What is the nutritional composition of the egg, how many fats, proteins, carbohydrates, vitamins and minerals does it provide? We discover everything you need to know about its nutritional value.

The egg has been throughout history one of the foods most consumed by humans. Its consumption began precisely with the raising of the first farm birds in some areas of India and Southeast Asia around 3,000 BC.

In full Roman times it also became a very precious food since it was used in a multitude of appetizers and in the middle Ages it even became one of the best exchanges when exchanging any merchandise. Its impact at this time was such that even many painters used the egg yolk to paint their works.

At present, and due to the great demand that exists, the production of eggs has grown exponentially thanks to the advancement of technology and the implantation of artificial light in the farms. In fact, hens have even been genetically modified with the sole objective of making them much more productive in the long term.

What are the main nutrients in eggs?

Now that we have known in depth a bit of the history of the egg, below we are going to delve into its main nutrients so that everything is much clearer and at the same time some myths that exist around this food are dispelled.

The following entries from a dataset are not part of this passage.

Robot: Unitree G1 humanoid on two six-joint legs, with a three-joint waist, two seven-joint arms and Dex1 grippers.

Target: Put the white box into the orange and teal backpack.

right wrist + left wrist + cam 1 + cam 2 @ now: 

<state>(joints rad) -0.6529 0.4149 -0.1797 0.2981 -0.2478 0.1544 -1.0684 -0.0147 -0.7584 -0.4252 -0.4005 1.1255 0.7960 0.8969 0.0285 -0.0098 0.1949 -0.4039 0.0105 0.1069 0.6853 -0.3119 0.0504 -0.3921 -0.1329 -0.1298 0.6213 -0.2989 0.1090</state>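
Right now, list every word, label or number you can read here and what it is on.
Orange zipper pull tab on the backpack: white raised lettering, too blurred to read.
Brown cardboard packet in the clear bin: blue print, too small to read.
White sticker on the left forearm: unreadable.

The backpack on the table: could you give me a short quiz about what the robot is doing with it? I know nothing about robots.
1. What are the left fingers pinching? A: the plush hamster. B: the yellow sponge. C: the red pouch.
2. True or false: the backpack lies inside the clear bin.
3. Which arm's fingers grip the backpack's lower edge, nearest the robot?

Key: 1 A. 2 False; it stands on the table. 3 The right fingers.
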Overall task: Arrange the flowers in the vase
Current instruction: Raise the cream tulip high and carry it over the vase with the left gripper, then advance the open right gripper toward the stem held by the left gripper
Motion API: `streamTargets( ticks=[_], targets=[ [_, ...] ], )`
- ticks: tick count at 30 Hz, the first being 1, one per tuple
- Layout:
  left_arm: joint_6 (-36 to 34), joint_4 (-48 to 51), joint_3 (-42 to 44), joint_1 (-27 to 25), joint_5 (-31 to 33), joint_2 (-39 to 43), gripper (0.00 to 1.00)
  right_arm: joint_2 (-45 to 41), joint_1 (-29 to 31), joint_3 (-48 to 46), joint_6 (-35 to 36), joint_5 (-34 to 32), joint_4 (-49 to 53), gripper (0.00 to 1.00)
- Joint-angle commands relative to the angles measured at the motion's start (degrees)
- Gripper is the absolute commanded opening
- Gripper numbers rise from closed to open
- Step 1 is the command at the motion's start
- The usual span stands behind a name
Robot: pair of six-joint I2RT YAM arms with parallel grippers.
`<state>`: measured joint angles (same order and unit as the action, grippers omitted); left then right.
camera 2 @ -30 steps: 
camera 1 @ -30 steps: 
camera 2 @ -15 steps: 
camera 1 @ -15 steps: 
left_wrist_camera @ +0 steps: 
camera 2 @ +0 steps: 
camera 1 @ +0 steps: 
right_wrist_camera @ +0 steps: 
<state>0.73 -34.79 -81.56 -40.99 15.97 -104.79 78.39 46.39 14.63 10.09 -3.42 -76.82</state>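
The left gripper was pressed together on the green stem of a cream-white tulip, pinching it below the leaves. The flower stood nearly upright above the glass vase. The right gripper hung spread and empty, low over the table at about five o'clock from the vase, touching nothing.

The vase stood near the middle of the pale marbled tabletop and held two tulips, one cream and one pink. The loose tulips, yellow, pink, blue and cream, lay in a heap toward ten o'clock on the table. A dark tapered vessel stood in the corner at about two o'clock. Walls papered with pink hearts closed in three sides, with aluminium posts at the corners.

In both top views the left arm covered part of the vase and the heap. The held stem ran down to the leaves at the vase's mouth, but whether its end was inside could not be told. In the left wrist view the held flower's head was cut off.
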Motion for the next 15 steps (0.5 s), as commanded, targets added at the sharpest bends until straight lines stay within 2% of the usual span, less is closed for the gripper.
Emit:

Rich in high quality protein

The white of the egg has a composition of 88% exclusively protein, while 50% of the yolk is made of water together with other proteins and lipids. Both nutrients provide us with all these essential amino acids, a correct functioning of our entire metabolism and an optimal distribution of all nutrients throughout the body.

High unsaturated fat content

Eggs have also been shown to be a food that is high in unsaturated fats. Likewise, it should also be noted that they contain lecithin, an organic compound with which it is possible to dissolve the fats that are produced in the veins and arteries, making it a great ally to combat overweight.

Provides vitamins A and D

We will continue this section to talk about the fact that the egg is also an inexhaustible source of vitamins A and D. The first of them provides the carotenes necessary for a correct functioning of the heart, while at the same time avoiding all types of cancers such as mouth cancers, lung and stomach. For its part, vitamin D also strengthens our immune system, prevents osteoporosis and contributes to the formation and growth of bones.

Contains a multitude of vitamins

Eggs also provide all kinds of vitamins, including magnesium and potassium, two essential nutrients for proper brain function and saying goodbye to stress and anxiety. It is also rich in phosphorus, iron, sodium and zinc, essential minerals for optimal development of our muscles and bones.

Nutritional composition of eggs

  • Calories: a small egg provides 69 calories.
  • Proteins: 7.7 g.
  • Fats: 6.66 g.
  • Water: 44.8 g.
  • Cholesterol: 245 mg.
  • Vitamin A: 136 mg.
  • Vitamin E: 1.2 mg.
  • Phosphorus: 128.9 mg.
  • Iron: 1.2 mg.
  • Magnesium: 7.3 mg.
  • Sodium: 85 mg.
  • Zinc: 1.3 mg

Aspects to take into account when consuming eggs

Once the nutritional values ​​of the egg are known in depth, we will proceed to close this article to tell you about some of the aspects to take into account about this food:

  • You should avoid taking raw. Because the eggs come directly from a bird such as the hen, it is normal for it to contain all kinds of bacteria inside. Therefore, we must avoid taking it raw in order to avoid contracting salmonellosis.
  • An egg a day is not bad for your health. We have always had the preconceived idea that a massive ingestion of eggs can be dangerous for the levels of cholesterol in the blood. But this is not quite so. If we take it poached or poached without frying them, we can benefit from its high protein and vitamin content without real risks to our health. osteoporosis and contributes to the formation and growth of bones.